Your Application Security alert rules are listed on the Application Security > Application Security Alert Rules page. From this page, you can start, stop, edit, delete, and view the alert history for these rules.

  1. Log on to the ARMS console.

  2. In the left-side navigation pane, choose Application Security > Application Security Alert Rules. Then, in the top menu bar, select a region.

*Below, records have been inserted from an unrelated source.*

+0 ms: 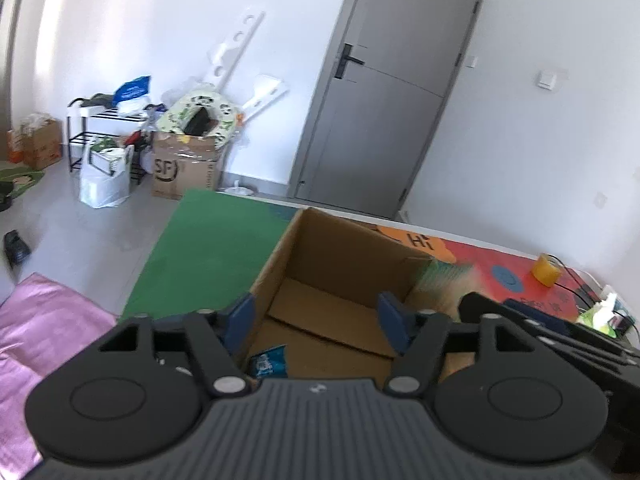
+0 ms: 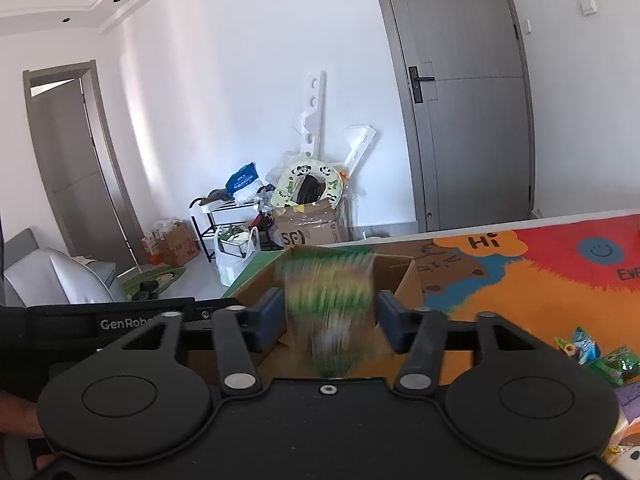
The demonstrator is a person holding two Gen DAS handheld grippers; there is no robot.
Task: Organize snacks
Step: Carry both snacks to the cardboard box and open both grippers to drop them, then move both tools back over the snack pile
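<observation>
My right claw (image 2: 329, 326) has a blurry green snack bag (image 2: 330, 304) between its wide-apart fingers over the cardboard box (image 1: 320, 280), and my left claw (image 1: 316, 320) is wide and empty.

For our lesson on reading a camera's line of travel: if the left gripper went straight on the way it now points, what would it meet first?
Probably the inside of the open cardboard box: the left gripper points over its near edge, jaws apart and empty, toward the floor flaps or far wall. Depth is unclear. The blue packet sits below that line.
</observation>
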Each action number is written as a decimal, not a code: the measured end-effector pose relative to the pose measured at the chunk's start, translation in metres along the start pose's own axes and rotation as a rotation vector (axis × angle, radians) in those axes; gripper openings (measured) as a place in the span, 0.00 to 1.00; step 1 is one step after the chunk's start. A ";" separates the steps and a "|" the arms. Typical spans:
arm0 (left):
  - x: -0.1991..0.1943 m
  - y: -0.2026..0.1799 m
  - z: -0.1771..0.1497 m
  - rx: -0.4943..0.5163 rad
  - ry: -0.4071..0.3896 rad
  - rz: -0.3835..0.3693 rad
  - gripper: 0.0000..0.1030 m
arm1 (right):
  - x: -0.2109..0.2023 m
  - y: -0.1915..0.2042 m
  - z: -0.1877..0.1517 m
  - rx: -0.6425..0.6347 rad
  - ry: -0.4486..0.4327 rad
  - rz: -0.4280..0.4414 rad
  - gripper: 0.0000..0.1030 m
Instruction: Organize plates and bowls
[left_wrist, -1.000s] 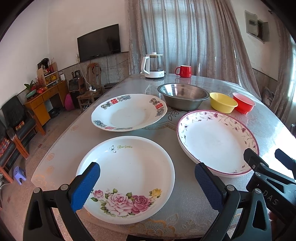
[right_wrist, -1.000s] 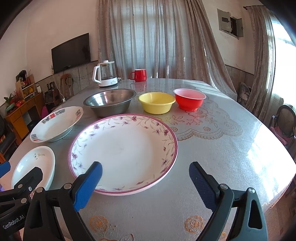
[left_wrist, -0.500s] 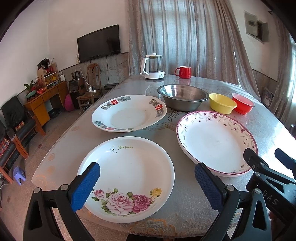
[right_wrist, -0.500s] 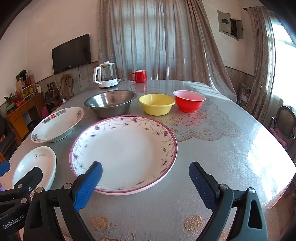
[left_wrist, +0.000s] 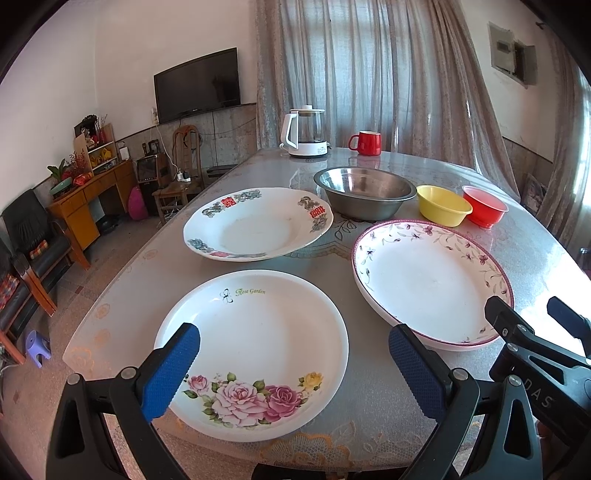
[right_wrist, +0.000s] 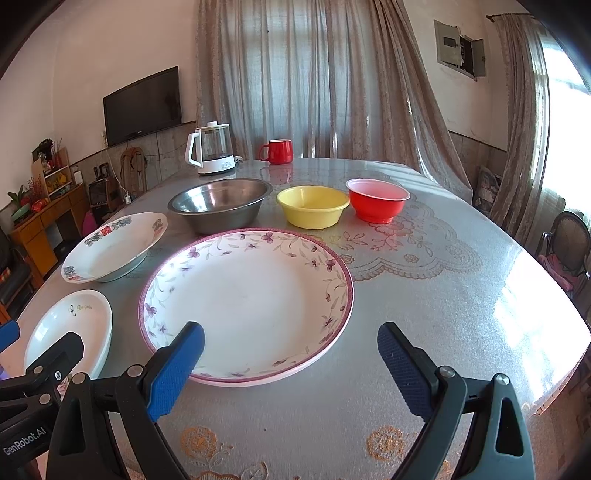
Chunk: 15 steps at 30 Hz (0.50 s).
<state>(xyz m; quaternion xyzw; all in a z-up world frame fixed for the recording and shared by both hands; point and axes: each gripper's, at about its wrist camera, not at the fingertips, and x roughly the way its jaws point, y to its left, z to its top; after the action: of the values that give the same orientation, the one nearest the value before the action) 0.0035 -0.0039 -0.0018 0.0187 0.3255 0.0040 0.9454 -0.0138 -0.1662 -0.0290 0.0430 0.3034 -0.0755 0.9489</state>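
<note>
Three plates lie apart on the table: a rose plate (left_wrist: 255, 350) nearest, a plate with red characters (left_wrist: 258, 229) behind it, and a large purple-rimmed plate (left_wrist: 428, 277) (right_wrist: 247, 302) to the right. Behind them stand a steel bowl (left_wrist: 365, 192) (right_wrist: 221, 203), a yellow bowl (left_wrist: 443, 205) (right_wrist: 313, 206) and a red bowl (left_wrist: 484, 206) (right_wrist: 377, 199). My left gripper (left_wrist: 295, 369) is open and empty above the rose plate's near part. My right gripper (right_wrist: 291, 369) is open and empty above the purple-rimmed plate's near edge.
A white kettle (left_wrist: 304, 133) and a red mug (left_wrist: 365, 143) stand at the table's far end (right_wrist: 332, 166). The table's near edge (left_wrist: 332, 454) runs below the grippers. Chairs and a cabinet (left_wrist: 85, 199) stand on the left floor.
Both views have shifted slightly, as if both grippers drew back or rose a little. Both grippers stay open; no dish has moved.
</note>
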 end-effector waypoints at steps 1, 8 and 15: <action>0.000 0.000 0.000 0.000 0.000 0.000 1.00 | 0.000 0.000 0.000 -0.001 0.000 0.000 0.94; 0.000 0.000 0.000 -0.002 0.002 0.000 1.00 | 0.001 -0.001 0.000 0.000 0.001 0.003 0.94; 0.001 -0.001 0.000 0.009 0.007 -0.018 1.00 | 0.003 -0.004 0.001 0.000 0.006 0.011 0.94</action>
<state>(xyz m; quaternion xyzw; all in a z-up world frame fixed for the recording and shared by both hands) 0.0048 -0.0047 -0.0022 0.0202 0.3290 -0.0060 0.9441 -0.0116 -0.1707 -0.0305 0.0450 0.3062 -0.0702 0.9483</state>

  3. Optional: On the Application Security Alert Rules page, enter an alert name in the search box and click the search icon.

    Note

    You can enter part of an alert name to perform a fuzzy search.

  4. In the Actions column for the target alert rule, perform one of the following operations:

    • To edit an alert rule, click Edit. On the Edit Application Security Alert Rule page, modify the rule and click Save.

    • To delete an alert rule, click Delete. In the Note dialog box that appears, click Confirm.

    • To start a stopped alert rule, click Start. In the Note dialog box that appears, click Confirm.

    • To stop a running alert rule, click Stop. In the Note dialog box that appears, click Confirm.

    • To view the alert event history, click Alert History. On the Alert Event History page, view the relevant records.